Aim of the exercise: From the first line of the data below, copy each line up to the one containing "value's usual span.", and include that line too.

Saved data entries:
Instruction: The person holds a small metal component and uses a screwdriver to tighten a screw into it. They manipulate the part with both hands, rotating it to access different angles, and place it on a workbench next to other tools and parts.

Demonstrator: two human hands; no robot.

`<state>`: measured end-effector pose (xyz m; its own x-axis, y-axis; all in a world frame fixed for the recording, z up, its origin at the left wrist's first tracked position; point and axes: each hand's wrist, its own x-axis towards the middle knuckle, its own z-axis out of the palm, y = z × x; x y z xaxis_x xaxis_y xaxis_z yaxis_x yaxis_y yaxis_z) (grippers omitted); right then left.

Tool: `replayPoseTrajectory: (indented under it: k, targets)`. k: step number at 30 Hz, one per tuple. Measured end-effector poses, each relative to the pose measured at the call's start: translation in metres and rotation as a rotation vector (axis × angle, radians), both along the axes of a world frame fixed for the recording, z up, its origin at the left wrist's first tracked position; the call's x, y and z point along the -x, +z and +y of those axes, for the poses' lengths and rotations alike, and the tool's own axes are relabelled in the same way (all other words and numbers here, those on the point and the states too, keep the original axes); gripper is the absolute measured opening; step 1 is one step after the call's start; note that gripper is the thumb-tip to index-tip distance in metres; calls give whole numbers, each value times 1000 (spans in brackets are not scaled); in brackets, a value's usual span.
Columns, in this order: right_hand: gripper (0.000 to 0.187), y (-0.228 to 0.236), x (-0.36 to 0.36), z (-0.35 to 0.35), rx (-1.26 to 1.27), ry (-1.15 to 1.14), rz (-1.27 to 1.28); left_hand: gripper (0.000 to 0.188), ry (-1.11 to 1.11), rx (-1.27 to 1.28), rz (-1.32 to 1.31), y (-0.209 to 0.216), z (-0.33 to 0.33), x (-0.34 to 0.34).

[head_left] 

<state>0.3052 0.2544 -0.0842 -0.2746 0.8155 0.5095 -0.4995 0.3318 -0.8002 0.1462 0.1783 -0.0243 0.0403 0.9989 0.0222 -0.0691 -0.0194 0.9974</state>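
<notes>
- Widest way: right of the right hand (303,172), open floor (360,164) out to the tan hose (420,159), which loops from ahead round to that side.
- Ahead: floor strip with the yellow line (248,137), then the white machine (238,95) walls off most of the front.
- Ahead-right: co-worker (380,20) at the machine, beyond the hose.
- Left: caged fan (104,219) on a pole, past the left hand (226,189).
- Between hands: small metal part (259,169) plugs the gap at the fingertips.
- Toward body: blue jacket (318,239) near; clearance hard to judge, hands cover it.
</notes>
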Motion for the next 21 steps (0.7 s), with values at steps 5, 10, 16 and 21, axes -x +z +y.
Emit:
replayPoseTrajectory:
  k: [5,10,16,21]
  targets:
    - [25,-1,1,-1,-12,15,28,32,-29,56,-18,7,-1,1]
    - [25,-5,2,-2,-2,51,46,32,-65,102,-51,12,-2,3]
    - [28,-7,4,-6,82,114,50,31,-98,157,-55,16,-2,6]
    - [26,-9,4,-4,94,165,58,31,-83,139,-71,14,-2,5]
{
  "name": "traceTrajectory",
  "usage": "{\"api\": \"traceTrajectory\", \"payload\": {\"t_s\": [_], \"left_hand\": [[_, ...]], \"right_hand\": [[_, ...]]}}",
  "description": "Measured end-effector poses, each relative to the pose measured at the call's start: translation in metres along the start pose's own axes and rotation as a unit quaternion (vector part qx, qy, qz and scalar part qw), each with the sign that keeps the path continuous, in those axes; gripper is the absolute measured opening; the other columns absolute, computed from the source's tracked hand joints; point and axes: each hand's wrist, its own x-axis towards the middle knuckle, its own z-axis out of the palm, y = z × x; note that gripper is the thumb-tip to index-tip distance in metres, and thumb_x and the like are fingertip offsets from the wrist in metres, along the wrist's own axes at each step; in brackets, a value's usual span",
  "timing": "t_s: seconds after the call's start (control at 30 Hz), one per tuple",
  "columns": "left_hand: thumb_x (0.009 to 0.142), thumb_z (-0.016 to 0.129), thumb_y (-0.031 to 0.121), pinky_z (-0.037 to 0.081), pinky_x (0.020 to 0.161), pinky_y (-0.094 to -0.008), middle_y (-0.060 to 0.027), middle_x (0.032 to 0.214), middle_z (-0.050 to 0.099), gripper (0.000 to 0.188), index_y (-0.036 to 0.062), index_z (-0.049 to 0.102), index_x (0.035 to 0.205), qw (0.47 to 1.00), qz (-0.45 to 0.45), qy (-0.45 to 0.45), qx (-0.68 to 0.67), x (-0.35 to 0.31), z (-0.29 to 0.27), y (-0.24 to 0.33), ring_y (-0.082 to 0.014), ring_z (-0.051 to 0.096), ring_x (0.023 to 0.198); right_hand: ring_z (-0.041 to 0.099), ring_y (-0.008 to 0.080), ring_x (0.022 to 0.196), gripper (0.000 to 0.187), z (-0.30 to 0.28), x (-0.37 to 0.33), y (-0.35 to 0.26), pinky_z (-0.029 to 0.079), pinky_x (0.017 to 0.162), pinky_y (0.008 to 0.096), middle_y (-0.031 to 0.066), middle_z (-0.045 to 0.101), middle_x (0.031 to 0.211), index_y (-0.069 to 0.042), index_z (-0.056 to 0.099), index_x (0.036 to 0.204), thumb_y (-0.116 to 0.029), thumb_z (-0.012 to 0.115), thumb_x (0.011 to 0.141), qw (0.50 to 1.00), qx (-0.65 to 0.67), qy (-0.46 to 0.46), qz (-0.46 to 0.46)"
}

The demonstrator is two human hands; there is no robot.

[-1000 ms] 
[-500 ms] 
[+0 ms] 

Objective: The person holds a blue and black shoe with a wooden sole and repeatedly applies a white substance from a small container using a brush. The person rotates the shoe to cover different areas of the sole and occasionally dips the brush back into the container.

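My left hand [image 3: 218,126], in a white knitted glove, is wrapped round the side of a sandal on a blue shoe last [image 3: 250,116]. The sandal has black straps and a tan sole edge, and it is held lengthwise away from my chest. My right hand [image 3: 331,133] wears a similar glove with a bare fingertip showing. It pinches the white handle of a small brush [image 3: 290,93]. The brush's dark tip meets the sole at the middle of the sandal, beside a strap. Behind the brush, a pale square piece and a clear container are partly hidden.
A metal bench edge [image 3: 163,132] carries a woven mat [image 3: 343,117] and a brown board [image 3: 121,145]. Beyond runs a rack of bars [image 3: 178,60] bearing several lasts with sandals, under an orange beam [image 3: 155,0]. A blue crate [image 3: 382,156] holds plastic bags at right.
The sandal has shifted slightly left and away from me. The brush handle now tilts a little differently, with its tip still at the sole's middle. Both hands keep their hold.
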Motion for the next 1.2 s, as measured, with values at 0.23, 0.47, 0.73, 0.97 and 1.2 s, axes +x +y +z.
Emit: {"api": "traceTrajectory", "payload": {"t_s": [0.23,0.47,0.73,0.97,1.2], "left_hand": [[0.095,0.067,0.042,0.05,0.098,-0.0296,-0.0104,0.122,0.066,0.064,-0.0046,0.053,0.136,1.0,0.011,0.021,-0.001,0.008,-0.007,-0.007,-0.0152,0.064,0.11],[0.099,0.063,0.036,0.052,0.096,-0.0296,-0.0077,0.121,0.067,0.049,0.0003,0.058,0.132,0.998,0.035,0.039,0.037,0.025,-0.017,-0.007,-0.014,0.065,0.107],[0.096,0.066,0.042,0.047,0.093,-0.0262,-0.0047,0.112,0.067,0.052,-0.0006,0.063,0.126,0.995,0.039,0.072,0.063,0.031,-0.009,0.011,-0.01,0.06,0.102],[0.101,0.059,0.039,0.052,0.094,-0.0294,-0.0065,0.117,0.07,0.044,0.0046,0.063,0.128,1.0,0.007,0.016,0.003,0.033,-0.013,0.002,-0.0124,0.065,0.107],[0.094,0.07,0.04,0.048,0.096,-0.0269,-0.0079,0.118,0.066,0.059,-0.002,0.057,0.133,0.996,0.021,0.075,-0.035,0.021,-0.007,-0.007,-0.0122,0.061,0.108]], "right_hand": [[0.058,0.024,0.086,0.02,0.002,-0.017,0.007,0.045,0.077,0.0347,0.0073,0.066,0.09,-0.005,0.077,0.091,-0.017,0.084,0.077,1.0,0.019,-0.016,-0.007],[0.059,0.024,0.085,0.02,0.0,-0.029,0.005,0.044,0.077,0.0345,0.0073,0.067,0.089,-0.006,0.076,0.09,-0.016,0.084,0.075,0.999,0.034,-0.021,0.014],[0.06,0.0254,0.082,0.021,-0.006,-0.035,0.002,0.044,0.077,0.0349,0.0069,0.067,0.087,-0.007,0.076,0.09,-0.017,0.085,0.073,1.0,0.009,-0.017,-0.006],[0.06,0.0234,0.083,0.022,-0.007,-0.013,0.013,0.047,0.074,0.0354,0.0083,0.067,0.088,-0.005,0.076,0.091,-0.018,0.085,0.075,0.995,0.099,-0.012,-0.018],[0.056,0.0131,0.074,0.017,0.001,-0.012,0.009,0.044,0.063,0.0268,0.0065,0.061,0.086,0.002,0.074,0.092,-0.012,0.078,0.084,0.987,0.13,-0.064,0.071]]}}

Exercise answer:
Instruction: The person holds a small metal component and uses a screwdriver to tighten a screw into it. They manipulate the part with both hands, rotating it to access different angles, and place it on a workbench next to other tools and parts.

Demonstrator: two human hands; no robot.

`<state>`: measured end-effector pose (xyz m; its own x-axis, y-axis; all in a world frame fixed for the recording, z up, its origin at the left wrist's first tracked position; point and axes: each hand's wrist, its own x-axis towards the middle knuckle, its own z-axis out of the palm, y = z × x; x y z xaxis_x xaxis_y xaxis_z yaxis_x yaxis_y yaxis_z) (grippers omitted); right then left.

Tool: `replayPoseTrajectory: (indented under it: k, targets)`. k: step number at 30 Hz, one per tuple. Measured end-effector poses, each relative to the pose measured at the call's start: translation in metres and rotation as a rotation vector (axis × angle, radians), both along the axes of a world frame fixed for the recording, z up, its origin at the left wrist's first tracked position; the call's x, y and z point along the -x, +z and +y of those axes, for the poses' lengths and rotations alike, and the tool's own axes are relabelled in the same way (all other words and numbers here, those on the point and the states too, keep the original axes); gripper is the absolute measured opening; step 1 is one step after the call's start; note that gripper is the thumb-tip to index-tip distance in metres; calls give whole numbers, each value times 1000 (spans in brackets are not scaled); in brackets, a value's usual span.

This exercise has now been completed.